Segment Start: SUPPLIED MATERIAL

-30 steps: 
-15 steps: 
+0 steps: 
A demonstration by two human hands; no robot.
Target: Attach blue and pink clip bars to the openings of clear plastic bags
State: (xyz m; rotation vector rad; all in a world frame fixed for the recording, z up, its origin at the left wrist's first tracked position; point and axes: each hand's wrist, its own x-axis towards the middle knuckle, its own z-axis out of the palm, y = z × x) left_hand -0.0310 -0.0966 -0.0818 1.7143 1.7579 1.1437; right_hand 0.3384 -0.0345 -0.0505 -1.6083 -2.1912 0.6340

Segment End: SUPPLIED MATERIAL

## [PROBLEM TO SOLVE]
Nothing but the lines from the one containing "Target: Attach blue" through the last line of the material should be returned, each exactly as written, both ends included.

## [RESULT]
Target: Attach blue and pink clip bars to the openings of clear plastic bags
State: (xyz m; rotation vector rad; all in a world frame fixed for the recording, z up, its origin at the left wrist's first tracked position; point and axes: each hand's wrist, its own x-axis towards the middle knuckle, its own z-axis out of the palm, y = z × x) left_hand -0.0310 -0.0966 -0.0818 1.7143 1.7579 1.1437; right_hand 0.3384 -0.0345 -0.0505 -1.6083 -2.1912 0.6340

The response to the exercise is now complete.